■ Exercise instructions: Only the lines below between the ones containing "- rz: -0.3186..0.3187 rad" and "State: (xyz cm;", inclusive, are to be reproduced, each exactly as it stands.

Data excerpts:
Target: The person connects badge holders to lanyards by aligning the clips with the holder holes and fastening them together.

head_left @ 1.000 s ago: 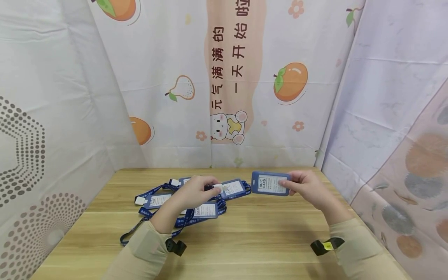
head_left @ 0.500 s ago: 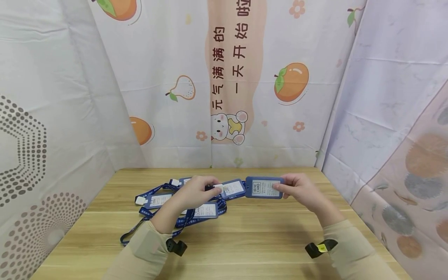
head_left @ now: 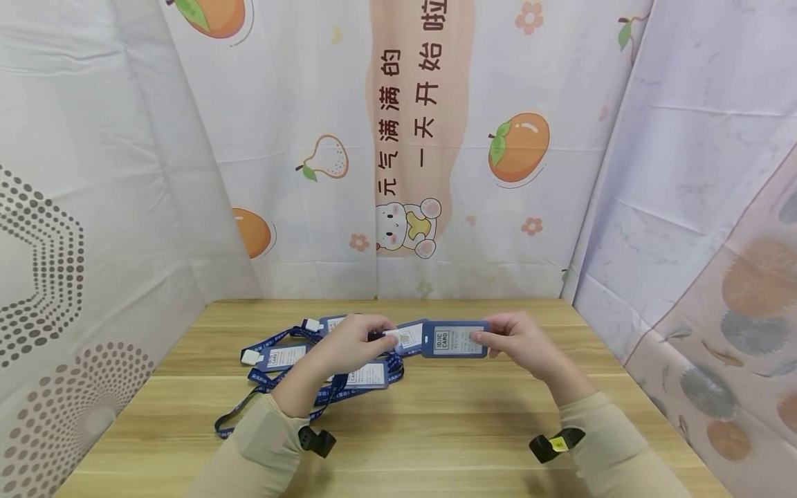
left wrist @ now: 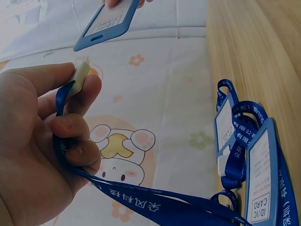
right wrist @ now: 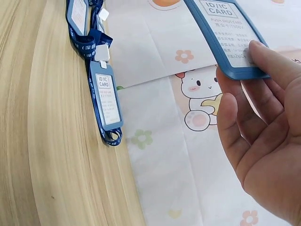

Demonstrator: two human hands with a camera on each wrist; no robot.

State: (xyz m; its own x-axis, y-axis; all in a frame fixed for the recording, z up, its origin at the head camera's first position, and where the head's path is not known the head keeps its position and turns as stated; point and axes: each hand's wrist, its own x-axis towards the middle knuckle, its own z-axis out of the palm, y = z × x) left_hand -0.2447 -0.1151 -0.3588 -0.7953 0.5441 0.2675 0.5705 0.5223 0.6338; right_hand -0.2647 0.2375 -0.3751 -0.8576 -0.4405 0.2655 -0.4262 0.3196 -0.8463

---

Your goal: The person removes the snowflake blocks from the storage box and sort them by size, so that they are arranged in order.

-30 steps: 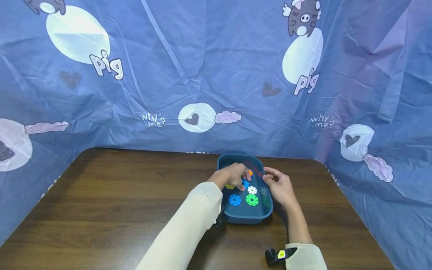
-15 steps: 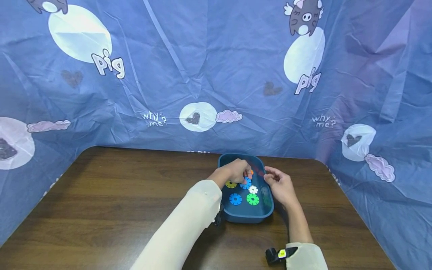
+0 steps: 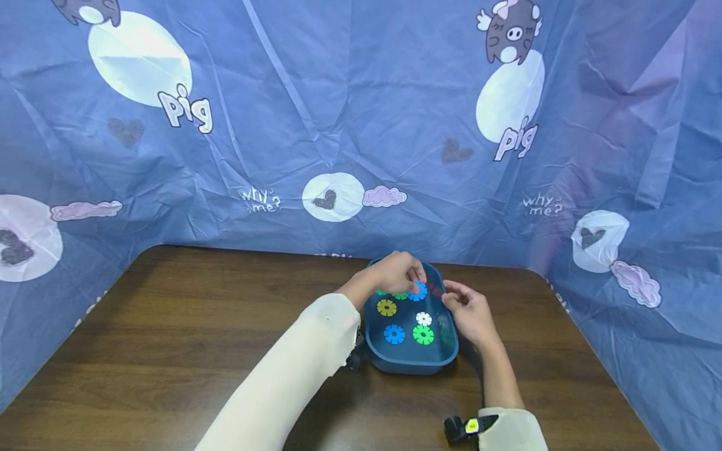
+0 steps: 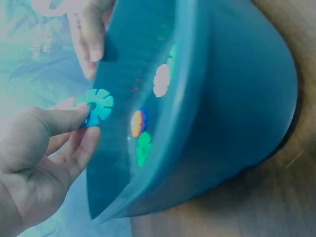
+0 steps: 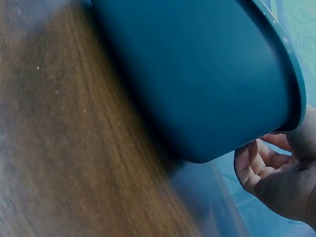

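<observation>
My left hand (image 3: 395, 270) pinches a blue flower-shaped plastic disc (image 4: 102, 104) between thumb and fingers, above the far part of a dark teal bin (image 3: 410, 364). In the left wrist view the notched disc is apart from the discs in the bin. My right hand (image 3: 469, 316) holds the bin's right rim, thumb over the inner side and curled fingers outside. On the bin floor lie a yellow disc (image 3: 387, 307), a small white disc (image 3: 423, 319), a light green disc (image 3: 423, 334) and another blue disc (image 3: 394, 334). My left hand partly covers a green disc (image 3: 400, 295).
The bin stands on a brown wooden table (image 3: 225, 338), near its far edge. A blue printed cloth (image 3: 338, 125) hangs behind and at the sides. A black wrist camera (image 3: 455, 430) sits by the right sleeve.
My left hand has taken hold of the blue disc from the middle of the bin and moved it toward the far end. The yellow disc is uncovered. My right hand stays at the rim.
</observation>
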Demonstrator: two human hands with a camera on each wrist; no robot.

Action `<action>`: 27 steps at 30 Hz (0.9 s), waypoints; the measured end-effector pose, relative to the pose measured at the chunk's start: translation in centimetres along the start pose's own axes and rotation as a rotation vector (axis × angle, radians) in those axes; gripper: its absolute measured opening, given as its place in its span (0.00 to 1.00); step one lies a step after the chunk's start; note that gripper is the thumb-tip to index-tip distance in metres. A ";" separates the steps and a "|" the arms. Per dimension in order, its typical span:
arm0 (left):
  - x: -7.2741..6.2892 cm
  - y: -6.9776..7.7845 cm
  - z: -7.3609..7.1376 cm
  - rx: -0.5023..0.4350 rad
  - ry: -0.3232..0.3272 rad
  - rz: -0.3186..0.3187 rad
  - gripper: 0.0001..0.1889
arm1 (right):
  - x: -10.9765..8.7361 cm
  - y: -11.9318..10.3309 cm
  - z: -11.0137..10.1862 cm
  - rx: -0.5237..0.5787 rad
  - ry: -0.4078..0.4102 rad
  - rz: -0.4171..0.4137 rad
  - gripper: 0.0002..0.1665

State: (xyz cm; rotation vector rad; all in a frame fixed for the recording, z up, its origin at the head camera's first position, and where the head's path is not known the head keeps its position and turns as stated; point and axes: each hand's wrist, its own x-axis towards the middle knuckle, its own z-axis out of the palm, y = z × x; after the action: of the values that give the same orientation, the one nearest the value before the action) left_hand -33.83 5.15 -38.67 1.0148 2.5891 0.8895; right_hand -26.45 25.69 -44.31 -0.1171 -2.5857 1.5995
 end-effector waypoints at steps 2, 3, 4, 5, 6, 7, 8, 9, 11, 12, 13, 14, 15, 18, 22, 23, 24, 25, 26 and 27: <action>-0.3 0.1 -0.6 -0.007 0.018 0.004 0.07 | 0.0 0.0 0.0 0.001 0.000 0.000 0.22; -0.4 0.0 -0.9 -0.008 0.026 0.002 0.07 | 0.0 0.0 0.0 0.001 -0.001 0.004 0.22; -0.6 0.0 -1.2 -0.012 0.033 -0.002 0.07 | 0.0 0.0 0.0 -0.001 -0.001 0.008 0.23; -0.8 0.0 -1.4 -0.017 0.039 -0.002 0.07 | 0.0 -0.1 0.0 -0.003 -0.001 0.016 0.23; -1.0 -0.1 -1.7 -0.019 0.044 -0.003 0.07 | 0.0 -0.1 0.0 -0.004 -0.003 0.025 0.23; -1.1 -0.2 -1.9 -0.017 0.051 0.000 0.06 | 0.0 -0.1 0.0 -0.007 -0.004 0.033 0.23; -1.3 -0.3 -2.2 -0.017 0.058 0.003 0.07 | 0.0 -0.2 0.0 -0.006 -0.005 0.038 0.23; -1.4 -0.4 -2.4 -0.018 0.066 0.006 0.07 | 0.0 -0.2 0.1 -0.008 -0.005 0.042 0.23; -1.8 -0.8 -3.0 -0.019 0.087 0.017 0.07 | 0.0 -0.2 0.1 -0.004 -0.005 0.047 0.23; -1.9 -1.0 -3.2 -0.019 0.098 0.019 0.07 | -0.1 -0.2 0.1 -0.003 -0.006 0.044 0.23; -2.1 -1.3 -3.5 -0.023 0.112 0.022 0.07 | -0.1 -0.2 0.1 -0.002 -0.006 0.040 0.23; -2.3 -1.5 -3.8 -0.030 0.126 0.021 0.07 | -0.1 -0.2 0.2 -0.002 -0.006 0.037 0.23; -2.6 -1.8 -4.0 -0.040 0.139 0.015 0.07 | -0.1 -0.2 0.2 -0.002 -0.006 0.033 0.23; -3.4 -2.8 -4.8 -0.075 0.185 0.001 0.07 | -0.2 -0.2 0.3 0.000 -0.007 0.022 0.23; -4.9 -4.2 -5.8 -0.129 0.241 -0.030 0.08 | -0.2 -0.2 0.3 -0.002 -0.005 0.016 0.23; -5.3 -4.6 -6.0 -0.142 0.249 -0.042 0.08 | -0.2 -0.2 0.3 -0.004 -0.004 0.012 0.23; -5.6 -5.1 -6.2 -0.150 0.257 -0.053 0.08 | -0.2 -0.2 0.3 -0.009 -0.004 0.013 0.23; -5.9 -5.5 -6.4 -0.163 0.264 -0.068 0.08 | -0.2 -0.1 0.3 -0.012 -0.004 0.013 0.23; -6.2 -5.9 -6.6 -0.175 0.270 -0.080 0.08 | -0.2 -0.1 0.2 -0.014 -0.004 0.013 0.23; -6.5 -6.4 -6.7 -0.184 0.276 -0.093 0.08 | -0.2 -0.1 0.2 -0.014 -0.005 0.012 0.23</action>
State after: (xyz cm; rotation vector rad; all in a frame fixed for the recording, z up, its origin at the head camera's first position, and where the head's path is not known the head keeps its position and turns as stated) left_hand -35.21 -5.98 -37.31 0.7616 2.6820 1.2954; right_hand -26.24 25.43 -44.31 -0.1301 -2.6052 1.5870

■ Answer space:
  - rz: -0.3186..0.3187 rad
  - gripper: 0.0001..0.1889
arm1 (right):
  - x: -10.9765..8.7361 cm
  - y: -11.9318..10.3309 cm
  - z: -11.0137..10.1862 cm
  - rx: -0.5237..0.5787 rad
  - ry: -0.4078..0.4102 rad
  - rz: -0.4171..0.4137 rad
  - gripper: 0.0002..0.1665

State: (xyz cm; rotation vector rad; all in a frame fixed for the recording, z up, its origin at the head camera's first position, and where the head's path is not known the head keeps its position and turns as stated; point and axes: each hand's wrist, its own x-axis towards the middle knuckle, its own z-axis out of the palm, y = z × x; after the action: of the values that give the same orientation, the one nearest the value before the action) left_hand -33.83 5.15 -38.67 1.0148 2.5891 0.8895; right_hand -26.45 25.69 -44.31 -0.1171 -2.5857 1.5995

No additional answer text is required.